YOUR GOAL ->
Please, without any pictures, transcribe the lines from the one holding "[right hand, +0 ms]" to the end of the listing, both ends included.

GIVEN INFORMATION ->
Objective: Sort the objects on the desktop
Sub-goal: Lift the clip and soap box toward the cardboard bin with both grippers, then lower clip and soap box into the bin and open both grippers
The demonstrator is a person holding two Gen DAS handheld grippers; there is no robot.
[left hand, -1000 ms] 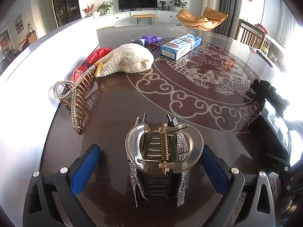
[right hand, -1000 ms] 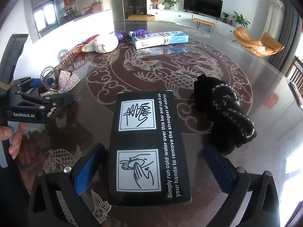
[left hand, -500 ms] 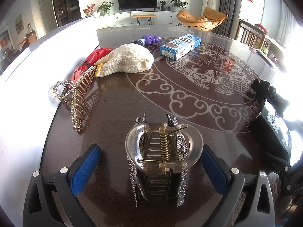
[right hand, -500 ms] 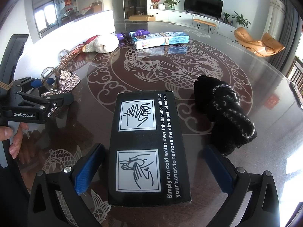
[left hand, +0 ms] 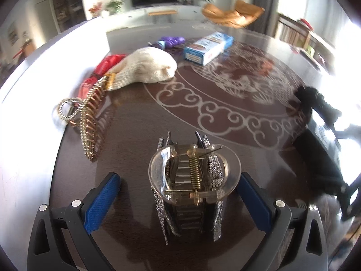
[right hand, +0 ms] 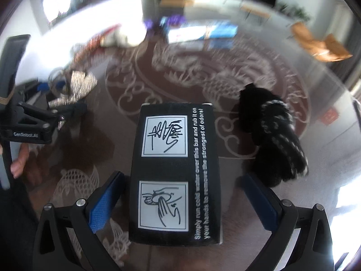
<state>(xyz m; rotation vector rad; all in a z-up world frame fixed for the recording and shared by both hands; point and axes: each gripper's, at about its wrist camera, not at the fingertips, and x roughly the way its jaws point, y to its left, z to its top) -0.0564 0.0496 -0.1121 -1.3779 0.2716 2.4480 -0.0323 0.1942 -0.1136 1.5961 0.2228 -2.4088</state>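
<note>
Dark patterned worktop (left hand: 203, 117) with sorting items; both grippers spread wide, nothing gripped.

Black carton (right hand: 174, 174) printed with hand-washing diagrams lies flat between the right gripper (right hand: 180, 201) jaws, blue pads clear of its sides. Black knitted bundle (right hand: 274, 135) with white flecks sits just right of the carton. Cream knitted pouch (left hand: 144, 67) lies far left, a red packet (left hand: 106, 64) behind it; blue-and-white box (left hand: 208, 47) farther back, beside a purple item (left hand: 171, 40). Rhinestone hair claw (left hand: 191, 185) with clear handles and brass spring stands between the left gripper (left hand: 178, 194) jaws, untouched by either pad. Gold toothed hair claw (left hand: 88, 119) lies on its side to the left.
</note>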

REPLY ->
[right hand, +0 ms] 
<state>(xyz m; rotation vector rad; all in a z-up world frame fixed for the recording and shared by both hands; point and axes: each gripper's, at about its wrist camera, not at the fingertips, and x roughly the way its jaws point, y to its left, z to its top) -0.0564 0.0496 -0.1121 -1.3779 0.2716 2.4480 -0.0323 0.1942 -0.1136 1.5961 0.2228 -2.4088</state>
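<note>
Dark patterned worktop (left hand: 203, 117) with sorting items; both grippers spread wide, nothing gripped.

Black carton (right hand: 174, 174) printed with hand-washing diagrams lies flat between the right gripper (right hand: 180, 201) jaws, blue pads clear of its sides. Black knitted bundle (right hand: 274, 135) with white flecks sits just right of the carton. Cream knitted pouch (left hand: 144, 67) lies far left, a red packet (left hand: 106, 64) behind it; blue-and-white box (left hand: 208, 47) farther back, beside a purple item (left hand: 171, 40). Rhinestone hair claw (left hand: 191, 185) with clear handles and brass spring stands between the left gripper (left hand: 178, 194) jaws, untouched by either pad. Gold toothed hair claw (left hand: 88, 119) lies on its side to the left.
</note>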

Nothing else belongs in the answer.